* _WORK ITEM_
All of the data must be retyped exactly, with nothing left out.

* _MATERIAL FOR THIS TASK_
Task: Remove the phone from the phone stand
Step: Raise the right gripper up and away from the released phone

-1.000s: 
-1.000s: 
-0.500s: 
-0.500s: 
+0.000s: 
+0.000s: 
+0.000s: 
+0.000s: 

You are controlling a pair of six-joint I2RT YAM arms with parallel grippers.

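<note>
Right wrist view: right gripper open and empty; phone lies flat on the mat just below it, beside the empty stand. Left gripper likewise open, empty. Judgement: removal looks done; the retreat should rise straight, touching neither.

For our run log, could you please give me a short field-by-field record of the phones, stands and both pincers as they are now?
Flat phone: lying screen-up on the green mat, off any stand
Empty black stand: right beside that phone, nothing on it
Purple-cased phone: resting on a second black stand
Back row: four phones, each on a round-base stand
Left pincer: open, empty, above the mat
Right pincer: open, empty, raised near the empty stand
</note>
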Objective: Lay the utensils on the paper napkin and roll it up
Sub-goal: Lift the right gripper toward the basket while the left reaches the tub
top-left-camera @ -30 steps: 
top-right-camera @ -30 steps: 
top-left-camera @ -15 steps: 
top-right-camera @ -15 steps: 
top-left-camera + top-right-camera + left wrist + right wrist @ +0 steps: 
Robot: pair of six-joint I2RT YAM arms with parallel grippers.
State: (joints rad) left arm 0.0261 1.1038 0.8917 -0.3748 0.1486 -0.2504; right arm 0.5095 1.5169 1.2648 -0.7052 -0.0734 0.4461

* _THE ANSWER_
Task: Remove the phone from the phone stand
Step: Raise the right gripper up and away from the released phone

-1.000s: 
-1.000s: 
-0.500s: 
-0.500s: 
+0.000s: 
+0.000s: 
+0.000s: 
+0.000s: 

You are controlling a pair of six-joint I2RT YAM arms with parallel grippers.

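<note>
Right wrist view: right gripper open and empty; phone lies flat on the mat just below it, beside the empty stand. Left gripper likewise open, empty. Judgement: removal looks done; the retreat should rise straight, touching neither.

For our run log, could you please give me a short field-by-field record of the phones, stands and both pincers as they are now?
Flat phone: lying screen-up on the green mat, off any stand
Empty black stand: right beside that phone, nothing on it
Purple-cased phone: resting on a second black stand
Back row: four phones, each on a round-base stand
Left pincer: open, empty, above the mat
Right pincer: open, empty, raised near the empty stand
</note>
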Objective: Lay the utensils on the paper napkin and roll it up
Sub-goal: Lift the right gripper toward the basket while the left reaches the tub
top-left-camera @ -30 steps: 
top-right-camera @ -30 steps: 
top-left-camera @ -15 steps: 
top-right-camera @ -15 steps: 
top-left-camera + top-right-camera + left wrist + right wrist @ +0 steps: 
Robot: pair of six-joint I2RT YAM arms with parallel grippers.
State: (joints rad) left arm 0.0261 1.1038 0.8917 -0.3748 0.1486 -0.2504; right arm 0.5095 1.5169 1.2648 -0.7052 -0.0734 0.4461

The given output is complete.